• [Task directions]
Give again, word for word, every line below from the one that has "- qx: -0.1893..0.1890" through the one that has "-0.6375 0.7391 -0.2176", both included, and no others.

(Data excerpts)
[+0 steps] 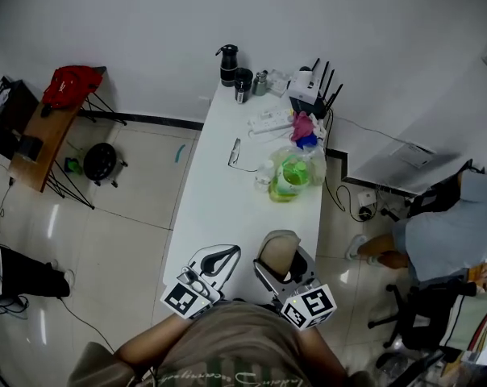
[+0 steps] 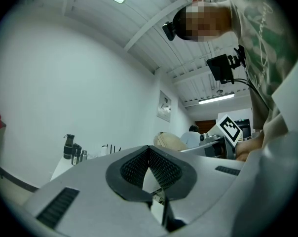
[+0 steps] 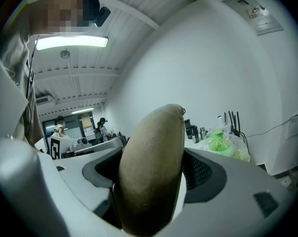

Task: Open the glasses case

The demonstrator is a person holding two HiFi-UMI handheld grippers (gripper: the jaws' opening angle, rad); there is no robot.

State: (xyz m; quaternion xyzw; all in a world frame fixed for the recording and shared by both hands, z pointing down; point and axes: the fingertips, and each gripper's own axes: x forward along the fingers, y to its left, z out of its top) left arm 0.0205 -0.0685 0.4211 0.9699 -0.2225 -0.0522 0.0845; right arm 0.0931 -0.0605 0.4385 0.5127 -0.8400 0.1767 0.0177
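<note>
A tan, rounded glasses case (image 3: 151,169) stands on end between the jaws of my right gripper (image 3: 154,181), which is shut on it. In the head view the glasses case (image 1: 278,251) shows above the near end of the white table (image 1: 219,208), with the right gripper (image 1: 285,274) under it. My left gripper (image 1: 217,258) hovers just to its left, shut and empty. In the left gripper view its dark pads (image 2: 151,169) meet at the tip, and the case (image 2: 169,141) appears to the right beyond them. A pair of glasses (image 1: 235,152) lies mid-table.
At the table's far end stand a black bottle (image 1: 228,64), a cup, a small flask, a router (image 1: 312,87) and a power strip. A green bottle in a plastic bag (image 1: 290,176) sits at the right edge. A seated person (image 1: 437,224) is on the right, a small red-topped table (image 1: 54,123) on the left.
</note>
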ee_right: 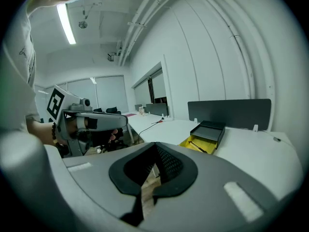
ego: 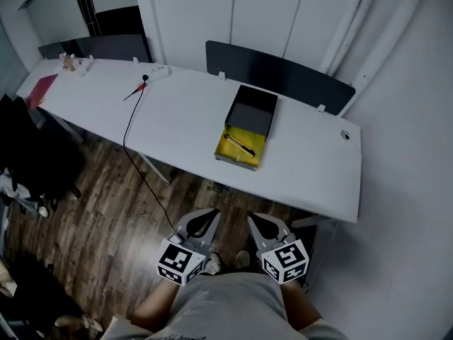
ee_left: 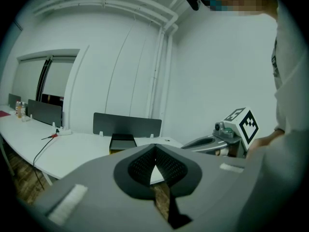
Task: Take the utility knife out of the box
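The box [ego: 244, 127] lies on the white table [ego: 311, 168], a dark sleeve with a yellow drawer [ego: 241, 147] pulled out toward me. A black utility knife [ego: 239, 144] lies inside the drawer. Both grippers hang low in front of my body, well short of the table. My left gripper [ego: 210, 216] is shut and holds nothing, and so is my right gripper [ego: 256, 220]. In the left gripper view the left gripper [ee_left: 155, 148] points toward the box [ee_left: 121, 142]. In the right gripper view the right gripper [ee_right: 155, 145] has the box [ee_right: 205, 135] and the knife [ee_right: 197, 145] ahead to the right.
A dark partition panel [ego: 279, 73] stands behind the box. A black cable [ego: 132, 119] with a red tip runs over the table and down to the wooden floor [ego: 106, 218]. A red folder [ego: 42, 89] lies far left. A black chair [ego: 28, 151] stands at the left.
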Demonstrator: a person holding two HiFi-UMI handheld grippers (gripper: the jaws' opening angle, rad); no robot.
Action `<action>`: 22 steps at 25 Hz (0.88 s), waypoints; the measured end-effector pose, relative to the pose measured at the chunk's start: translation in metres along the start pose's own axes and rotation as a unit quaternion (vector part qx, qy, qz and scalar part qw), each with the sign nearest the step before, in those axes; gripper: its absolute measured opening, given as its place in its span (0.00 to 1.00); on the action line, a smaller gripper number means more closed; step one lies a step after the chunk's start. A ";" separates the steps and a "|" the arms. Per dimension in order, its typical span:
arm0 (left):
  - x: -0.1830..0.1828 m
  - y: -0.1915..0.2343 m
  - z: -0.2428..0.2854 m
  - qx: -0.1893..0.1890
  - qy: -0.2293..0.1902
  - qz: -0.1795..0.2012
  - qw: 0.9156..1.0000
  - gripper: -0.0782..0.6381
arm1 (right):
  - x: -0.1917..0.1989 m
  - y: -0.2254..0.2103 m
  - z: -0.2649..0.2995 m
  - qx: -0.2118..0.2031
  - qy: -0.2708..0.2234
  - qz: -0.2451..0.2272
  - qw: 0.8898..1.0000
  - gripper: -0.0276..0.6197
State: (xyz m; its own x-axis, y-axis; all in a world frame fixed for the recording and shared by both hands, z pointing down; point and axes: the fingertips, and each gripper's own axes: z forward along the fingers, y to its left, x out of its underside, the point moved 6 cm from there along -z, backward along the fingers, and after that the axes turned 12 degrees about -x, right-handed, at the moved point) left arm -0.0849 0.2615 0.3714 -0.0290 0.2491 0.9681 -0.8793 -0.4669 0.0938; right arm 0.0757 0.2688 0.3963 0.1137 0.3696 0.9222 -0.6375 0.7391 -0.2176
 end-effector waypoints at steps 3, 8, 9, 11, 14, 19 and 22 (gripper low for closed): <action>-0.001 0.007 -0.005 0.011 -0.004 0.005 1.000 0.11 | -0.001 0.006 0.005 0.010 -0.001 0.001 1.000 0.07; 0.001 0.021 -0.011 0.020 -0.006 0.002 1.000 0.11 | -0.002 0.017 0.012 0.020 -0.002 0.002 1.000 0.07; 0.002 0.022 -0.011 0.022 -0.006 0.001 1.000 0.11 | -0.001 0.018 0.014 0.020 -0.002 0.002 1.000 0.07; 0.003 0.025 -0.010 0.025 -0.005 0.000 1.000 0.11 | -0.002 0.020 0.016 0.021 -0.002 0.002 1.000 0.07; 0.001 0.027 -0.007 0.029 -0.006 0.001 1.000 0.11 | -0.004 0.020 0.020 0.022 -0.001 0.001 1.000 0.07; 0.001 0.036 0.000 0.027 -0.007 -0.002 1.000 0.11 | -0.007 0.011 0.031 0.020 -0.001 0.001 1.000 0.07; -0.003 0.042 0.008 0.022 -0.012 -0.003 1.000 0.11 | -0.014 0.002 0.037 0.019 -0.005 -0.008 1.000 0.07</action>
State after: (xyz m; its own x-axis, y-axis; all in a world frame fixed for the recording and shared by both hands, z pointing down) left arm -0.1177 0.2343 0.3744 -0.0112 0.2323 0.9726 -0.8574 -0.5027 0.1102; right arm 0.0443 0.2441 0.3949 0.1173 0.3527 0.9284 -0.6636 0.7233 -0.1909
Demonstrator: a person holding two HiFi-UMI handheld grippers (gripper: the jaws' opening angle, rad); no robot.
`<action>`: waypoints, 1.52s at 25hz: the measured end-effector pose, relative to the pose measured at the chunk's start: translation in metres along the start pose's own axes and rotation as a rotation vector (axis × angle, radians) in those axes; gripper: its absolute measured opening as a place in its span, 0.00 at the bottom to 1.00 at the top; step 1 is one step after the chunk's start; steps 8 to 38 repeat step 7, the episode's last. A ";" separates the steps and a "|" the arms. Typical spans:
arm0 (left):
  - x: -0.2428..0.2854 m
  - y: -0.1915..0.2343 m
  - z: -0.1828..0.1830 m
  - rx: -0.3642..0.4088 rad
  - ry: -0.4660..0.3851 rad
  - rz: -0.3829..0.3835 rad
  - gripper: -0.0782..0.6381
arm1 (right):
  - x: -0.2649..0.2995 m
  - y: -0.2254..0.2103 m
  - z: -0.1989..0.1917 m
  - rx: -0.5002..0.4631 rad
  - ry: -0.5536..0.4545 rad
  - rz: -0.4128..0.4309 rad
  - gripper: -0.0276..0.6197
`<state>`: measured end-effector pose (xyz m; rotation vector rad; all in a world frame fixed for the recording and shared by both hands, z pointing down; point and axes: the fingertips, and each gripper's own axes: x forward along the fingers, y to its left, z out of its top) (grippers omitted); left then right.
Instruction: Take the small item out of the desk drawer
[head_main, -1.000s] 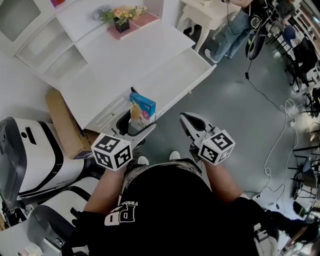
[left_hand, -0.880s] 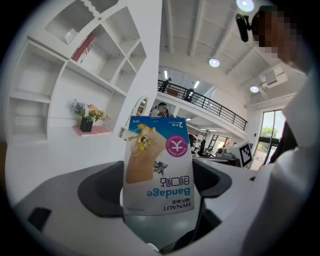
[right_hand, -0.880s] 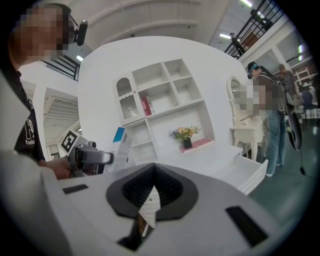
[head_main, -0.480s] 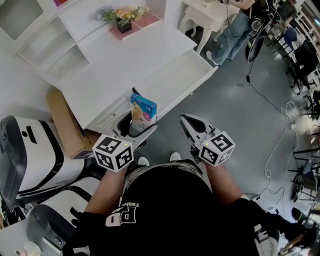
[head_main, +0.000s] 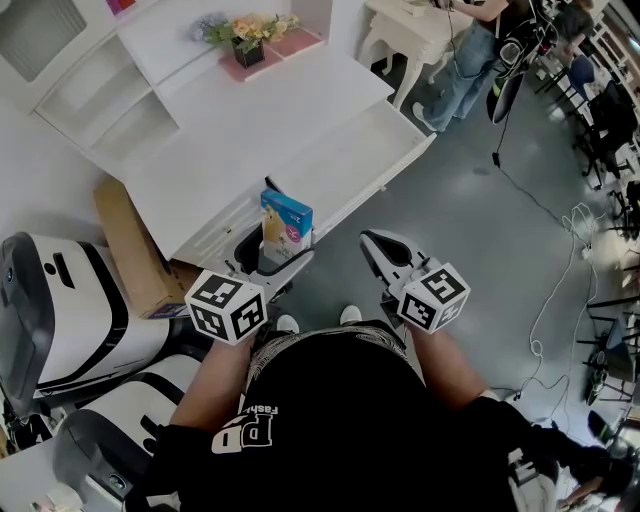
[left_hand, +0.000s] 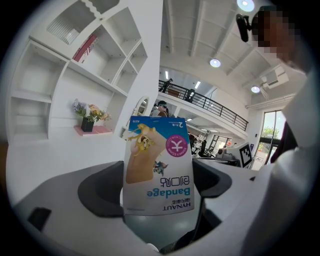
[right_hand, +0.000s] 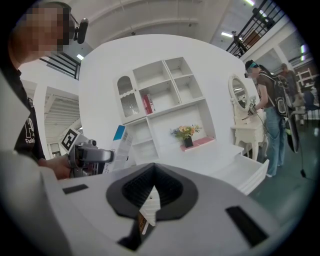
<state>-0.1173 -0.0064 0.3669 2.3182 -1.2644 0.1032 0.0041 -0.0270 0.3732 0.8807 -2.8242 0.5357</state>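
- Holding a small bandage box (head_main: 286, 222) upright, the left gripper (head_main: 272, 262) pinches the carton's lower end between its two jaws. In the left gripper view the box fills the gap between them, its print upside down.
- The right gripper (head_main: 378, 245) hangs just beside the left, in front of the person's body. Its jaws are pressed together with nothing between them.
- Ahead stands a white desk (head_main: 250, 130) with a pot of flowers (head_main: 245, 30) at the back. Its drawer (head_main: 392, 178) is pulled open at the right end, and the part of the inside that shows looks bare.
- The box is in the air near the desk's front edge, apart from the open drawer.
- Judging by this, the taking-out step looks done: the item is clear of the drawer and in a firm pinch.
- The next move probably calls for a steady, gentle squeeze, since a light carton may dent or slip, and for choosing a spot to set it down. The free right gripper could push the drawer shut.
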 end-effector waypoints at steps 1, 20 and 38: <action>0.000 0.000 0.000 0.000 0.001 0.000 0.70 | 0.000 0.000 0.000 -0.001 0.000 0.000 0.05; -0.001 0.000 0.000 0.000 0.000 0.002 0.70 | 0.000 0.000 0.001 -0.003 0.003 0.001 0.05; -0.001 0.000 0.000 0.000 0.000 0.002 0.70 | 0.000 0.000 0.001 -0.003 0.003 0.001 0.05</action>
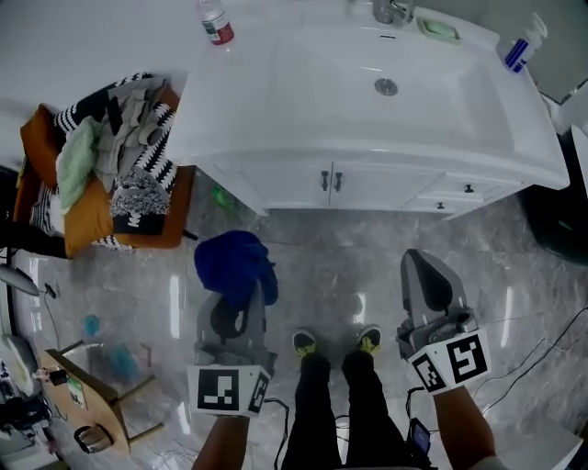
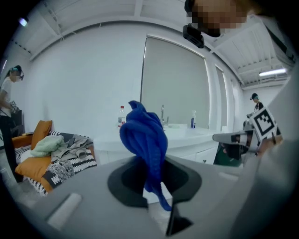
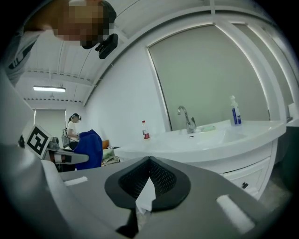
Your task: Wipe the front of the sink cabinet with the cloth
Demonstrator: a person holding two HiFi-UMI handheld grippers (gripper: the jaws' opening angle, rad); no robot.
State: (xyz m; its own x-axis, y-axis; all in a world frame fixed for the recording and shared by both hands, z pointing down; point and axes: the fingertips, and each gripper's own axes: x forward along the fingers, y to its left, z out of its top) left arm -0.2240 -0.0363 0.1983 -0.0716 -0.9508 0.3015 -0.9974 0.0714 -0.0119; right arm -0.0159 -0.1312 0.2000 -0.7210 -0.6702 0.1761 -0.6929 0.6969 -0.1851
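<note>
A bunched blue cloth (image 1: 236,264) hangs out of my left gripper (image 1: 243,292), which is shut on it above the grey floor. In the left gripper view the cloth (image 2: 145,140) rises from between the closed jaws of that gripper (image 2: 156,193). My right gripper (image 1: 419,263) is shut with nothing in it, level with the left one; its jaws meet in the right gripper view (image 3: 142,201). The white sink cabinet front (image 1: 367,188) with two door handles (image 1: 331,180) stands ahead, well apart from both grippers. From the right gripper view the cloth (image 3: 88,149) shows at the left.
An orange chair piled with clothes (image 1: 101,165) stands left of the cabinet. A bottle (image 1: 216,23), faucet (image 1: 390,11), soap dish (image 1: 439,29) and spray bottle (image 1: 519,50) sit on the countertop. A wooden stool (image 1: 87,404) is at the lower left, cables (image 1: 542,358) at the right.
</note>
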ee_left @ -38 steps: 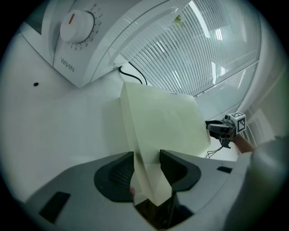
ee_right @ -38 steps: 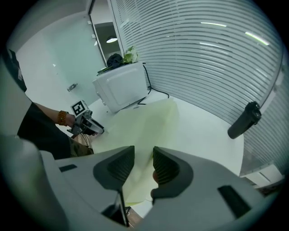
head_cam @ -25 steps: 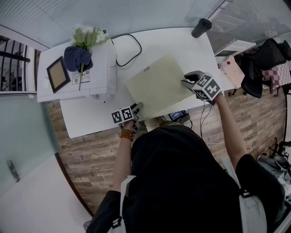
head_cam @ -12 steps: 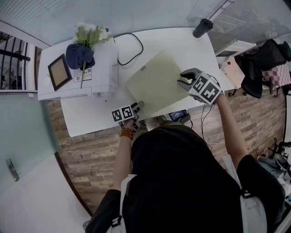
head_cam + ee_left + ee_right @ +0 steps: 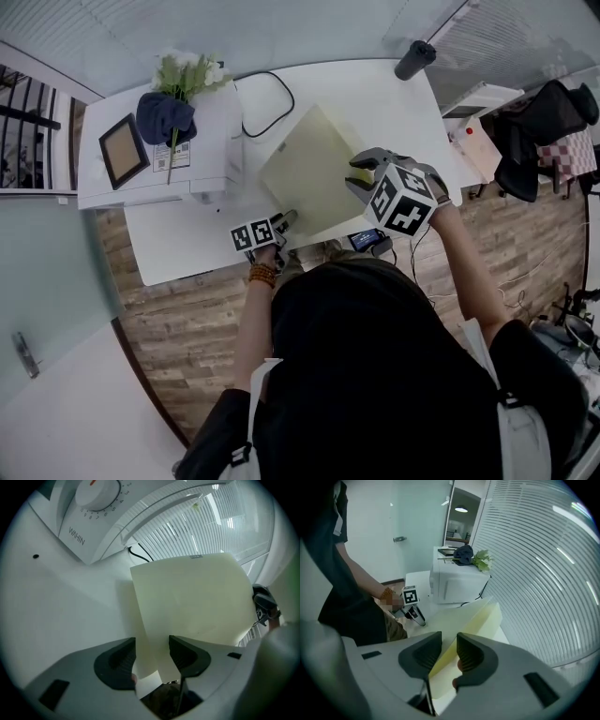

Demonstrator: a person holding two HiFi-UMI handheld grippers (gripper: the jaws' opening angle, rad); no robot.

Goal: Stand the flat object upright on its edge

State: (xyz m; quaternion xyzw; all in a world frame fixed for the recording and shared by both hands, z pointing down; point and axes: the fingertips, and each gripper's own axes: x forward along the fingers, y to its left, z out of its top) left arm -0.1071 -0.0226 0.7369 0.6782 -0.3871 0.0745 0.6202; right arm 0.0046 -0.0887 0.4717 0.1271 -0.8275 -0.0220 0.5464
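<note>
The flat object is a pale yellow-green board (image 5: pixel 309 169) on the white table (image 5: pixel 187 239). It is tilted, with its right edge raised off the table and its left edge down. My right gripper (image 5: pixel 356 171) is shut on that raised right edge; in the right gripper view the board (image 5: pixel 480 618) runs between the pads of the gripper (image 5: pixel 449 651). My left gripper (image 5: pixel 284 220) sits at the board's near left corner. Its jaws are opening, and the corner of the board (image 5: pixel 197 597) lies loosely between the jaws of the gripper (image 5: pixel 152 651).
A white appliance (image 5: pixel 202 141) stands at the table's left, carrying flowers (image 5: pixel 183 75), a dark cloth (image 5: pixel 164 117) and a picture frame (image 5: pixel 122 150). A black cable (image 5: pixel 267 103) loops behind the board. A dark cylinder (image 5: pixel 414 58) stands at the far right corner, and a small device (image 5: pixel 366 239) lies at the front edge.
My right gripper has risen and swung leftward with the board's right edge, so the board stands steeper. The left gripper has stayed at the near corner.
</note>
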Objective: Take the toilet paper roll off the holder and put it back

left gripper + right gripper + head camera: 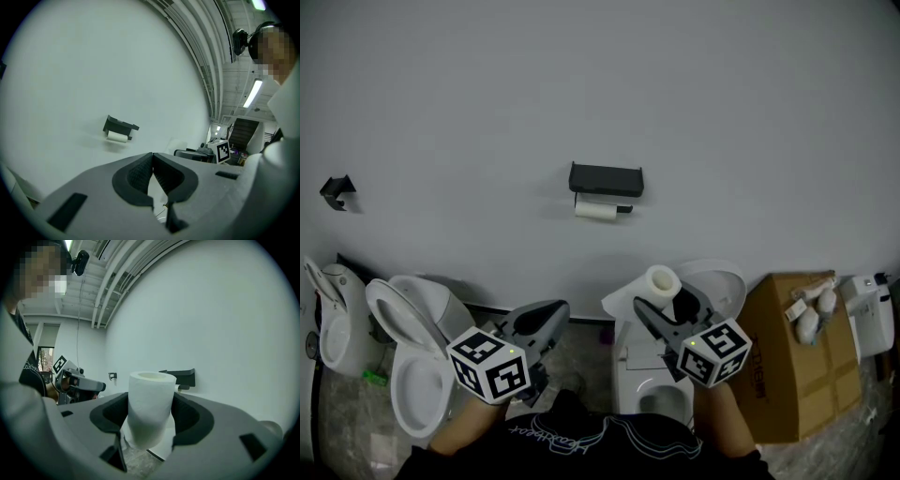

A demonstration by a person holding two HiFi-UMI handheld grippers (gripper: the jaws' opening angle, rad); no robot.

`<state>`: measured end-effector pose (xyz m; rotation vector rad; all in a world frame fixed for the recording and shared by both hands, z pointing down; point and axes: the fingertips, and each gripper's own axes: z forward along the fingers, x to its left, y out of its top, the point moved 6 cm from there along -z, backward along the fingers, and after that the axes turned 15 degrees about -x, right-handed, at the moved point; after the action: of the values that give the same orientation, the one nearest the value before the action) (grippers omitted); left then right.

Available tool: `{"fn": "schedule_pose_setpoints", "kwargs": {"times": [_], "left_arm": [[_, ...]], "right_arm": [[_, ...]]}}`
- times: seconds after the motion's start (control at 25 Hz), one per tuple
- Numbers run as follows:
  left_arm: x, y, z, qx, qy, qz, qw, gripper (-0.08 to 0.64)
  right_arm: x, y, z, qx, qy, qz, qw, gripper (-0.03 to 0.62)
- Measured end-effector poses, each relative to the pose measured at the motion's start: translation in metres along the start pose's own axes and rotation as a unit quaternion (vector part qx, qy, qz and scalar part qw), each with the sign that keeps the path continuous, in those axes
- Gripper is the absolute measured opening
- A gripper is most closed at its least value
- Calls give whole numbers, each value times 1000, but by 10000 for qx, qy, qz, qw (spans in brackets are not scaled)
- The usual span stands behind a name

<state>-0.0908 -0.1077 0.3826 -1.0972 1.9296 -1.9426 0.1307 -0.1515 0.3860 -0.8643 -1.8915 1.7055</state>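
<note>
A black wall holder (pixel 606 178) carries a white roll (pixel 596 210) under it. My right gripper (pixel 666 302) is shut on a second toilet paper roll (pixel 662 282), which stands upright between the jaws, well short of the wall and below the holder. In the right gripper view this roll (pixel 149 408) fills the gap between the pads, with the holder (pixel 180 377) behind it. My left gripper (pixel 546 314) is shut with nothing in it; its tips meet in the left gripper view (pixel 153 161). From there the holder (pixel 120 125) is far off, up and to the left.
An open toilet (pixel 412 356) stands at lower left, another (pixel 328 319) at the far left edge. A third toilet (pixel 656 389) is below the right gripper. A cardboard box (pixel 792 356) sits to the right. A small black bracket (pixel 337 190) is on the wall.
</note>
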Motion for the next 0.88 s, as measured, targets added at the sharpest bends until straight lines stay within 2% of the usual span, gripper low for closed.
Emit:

• [Solution for this problem]
  - qx: -0.1893..0.1890
  - qy: -0.2293..0.1902
  - qz: -0.1795..0.2012
  - qw: 0.9156..1.0000
  - gripper: -0.0782..0.6381
arm1 (right):
  - x: -0.1917..0.1989 m
  - y: -0.2254..0.2103 m
  - z: -0.2649..0.2995 m
  - qx: -0.2118..0.2031
  - qy: -0.2708..0.2234
  - qz: -0.2451..0.2272
  - qw: 0.8898..1.0000
  - gripper: -0.0276..0.6197
State: (xyz m; its own x-axis, y-axis; all in a world frame fixed for the recording and shared by both hands, z pointing down; point and axes: the fingertips, and each gripper's own axes: z forward along the fingers, y to its left, x out of its underside, the point moved 6 cm from there along -z, backward along the fingers, and after that the axes turned 12 degrees about -x, right-handed, at the moved point) left arm -0.0849 0.2615 0.3714 -0.0290 0.2491 0.9681 -0.8793 -0.4669 0.0938; right arm 0.0757 0.2688 0.3963 0.1137 0.3696 0.9222 -0.6375 0.7391 -0.2176

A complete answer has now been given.